The answer must consist of every line in the data that contains "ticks".

Source data
____

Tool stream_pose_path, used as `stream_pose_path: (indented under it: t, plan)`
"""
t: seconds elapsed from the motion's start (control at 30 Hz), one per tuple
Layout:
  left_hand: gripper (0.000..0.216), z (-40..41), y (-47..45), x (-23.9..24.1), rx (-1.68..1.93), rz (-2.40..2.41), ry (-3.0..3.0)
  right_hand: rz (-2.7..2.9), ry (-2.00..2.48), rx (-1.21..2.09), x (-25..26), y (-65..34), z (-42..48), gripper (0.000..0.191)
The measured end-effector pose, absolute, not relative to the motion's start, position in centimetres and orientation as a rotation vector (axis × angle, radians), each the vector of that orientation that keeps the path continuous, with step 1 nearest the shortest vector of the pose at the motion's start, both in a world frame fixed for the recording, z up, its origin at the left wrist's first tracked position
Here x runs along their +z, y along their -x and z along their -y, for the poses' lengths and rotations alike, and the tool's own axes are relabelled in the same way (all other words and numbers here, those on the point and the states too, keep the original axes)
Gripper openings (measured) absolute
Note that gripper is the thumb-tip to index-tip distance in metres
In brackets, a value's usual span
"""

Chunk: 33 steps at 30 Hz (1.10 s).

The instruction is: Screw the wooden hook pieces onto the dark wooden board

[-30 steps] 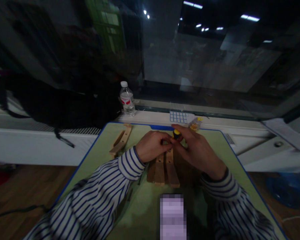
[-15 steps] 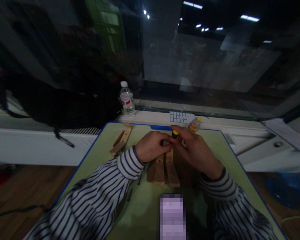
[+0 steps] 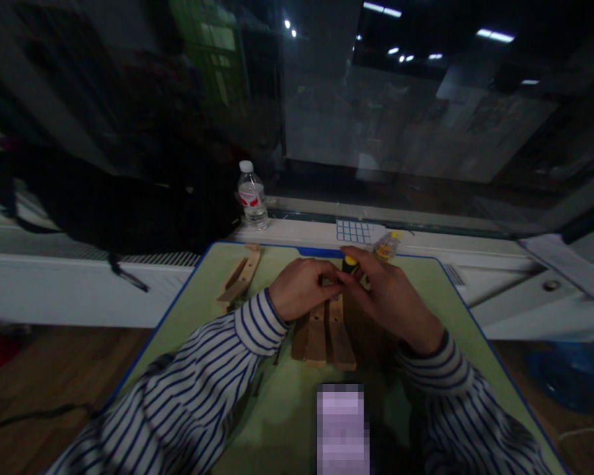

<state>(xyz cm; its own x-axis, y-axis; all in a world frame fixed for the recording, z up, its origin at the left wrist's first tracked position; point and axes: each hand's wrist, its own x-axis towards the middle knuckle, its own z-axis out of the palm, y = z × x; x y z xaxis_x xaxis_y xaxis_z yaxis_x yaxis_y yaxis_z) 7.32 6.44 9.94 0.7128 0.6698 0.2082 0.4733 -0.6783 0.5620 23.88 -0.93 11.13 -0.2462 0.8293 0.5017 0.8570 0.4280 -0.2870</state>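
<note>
Yellow and black, a short rounded tool handle (image 3: 350,264) stands nearly upright above the far part of the wooden pieces, near the table's far edge; its lower end is hidden by fingers. The right hand (image 3: 398,303) grasps it between thumb and fingers. The left hand (image 3: 303,288) meets it from the other side, thumb and fingertips drawn together; whether they grip anything I cannot tell. Below the hands, two light-brown wooden strips with drilled holes (image 3: 329,346) lie side by side, narrowly apart, over a darker brown wooden piece (image 3: 299,343). Beside the left sleeve lie two thin dark rods (image 3: 258,384). Farther left rests a pale wooden frame of angled bars (image 3: 241,277). All lie on a light-green tabletop with blue edging (image 3: 277,429), with a pixelated lilac rectangle (image 3: 340,429) nearest the body. Beyond, on a white sill (image 3: 297,232), stand a clear plastic bottle with a white cap (image 3: 253,198) and a blue-gridded white sheet (image 3: 354,231), lying flat.
</note>
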Motion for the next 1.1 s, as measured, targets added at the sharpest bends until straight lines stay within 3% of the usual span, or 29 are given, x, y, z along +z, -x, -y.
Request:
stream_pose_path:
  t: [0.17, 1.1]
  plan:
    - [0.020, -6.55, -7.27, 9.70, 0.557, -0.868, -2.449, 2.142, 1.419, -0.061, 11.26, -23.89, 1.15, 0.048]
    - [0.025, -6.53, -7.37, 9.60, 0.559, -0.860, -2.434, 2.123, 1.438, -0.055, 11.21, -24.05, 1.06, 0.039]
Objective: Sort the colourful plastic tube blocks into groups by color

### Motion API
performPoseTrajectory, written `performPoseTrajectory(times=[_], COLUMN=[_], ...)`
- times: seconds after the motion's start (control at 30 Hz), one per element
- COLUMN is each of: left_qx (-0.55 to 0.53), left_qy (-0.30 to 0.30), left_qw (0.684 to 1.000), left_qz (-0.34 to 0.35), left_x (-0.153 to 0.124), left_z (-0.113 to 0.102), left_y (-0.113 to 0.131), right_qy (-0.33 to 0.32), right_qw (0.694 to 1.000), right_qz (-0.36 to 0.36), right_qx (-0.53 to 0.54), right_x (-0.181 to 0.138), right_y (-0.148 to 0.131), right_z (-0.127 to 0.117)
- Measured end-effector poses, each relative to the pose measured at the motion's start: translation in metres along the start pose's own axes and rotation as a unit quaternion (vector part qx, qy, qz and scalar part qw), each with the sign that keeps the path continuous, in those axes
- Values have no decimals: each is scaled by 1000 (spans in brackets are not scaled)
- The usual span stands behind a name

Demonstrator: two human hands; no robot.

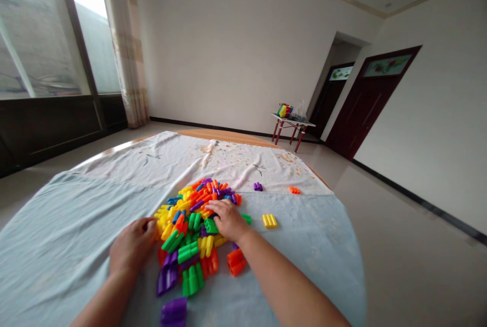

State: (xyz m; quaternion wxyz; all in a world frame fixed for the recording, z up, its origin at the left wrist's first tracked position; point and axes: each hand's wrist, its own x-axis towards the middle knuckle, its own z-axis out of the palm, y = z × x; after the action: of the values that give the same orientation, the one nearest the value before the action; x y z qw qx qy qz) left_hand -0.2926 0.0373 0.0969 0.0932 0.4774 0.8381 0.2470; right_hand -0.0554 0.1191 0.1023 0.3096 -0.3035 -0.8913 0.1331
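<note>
A heap of plastic building blocks (188, 210), each made of joined tubes in yellow, orange, green, purple and blue, lies on the cloth-covered table. My right hand (229, 219) reaches over the heap's right side, fingers stretched out and touching blocks. At the left edge, my left hand (133, 243) rests cupped against the yellow blocks, its thumb apart and some fingertips hidden. Nearest me are a purple block (174, 312) and a green block (193, 280). An orange block (236, 262) sits beside my right wrist.
Right of the heap lie a yellow block (270, 221), a small purple block (258, 187) and an orange block (294, 190). A pale blue cloth (304, 266) overlaps a flowered white cloth (243, 159). Farther off stands a small table (279, 118) with bags on it.
</note>
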Motion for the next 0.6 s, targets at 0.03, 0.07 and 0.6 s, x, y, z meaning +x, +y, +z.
performPoseTrajectory(times=[0.03, 0.07, 0.6], left_qx=[0, -1, 6], left_qy=[1, 2, -10], left_qw=[1000, 1000, 1000], left_qz=[1, 2, -3], left_x=[0, -1, 2], left_z=[0, 0, 1], left_y=[0, 0, 0], right_qy=[1, 0, -54], right_qw=[1000, 1000, 998], right_qz=[3, 5, -8], right_qx=[3, 8, 40], right_x=[-2, -4, -32], right_y=[0, 0, -24], right_z=[-1, -2, -18])
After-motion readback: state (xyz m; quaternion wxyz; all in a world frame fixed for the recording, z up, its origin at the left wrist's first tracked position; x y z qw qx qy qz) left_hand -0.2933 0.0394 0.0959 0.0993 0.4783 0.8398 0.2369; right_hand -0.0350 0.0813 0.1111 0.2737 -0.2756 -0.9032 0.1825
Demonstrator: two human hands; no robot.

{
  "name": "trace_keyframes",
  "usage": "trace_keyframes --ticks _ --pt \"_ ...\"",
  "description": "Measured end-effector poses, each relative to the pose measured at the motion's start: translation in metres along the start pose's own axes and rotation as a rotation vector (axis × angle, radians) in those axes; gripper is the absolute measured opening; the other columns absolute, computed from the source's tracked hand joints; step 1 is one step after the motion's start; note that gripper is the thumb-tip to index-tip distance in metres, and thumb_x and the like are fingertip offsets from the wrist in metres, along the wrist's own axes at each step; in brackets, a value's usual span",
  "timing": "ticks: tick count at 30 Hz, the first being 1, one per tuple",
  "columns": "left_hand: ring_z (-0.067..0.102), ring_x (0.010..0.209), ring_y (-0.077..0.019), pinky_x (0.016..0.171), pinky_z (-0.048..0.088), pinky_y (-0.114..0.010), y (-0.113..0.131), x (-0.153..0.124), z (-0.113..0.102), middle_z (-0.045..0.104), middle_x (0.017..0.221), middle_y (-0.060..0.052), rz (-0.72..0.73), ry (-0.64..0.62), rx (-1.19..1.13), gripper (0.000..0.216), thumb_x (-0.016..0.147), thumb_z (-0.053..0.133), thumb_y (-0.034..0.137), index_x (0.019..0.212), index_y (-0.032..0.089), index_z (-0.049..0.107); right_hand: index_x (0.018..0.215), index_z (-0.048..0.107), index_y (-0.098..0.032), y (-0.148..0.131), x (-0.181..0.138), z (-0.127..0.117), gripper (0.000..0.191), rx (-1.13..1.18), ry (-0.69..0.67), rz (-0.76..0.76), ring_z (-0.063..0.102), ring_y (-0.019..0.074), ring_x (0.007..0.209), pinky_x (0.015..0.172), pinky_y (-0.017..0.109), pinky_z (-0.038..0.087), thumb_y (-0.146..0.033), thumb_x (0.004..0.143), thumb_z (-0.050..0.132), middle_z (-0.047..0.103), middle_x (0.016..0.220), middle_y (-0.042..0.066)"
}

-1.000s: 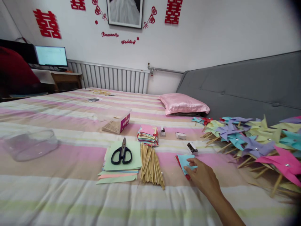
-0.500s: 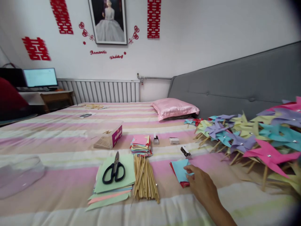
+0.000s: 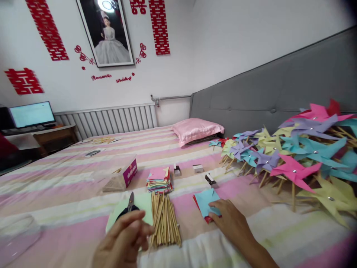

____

Answer for the task>
  "usage": "trace_keyframes --ticks _ --pt \"_ ...\"",
  "timing": "ticks: tick count at 30 Hz, the first being 1, one per tuple",

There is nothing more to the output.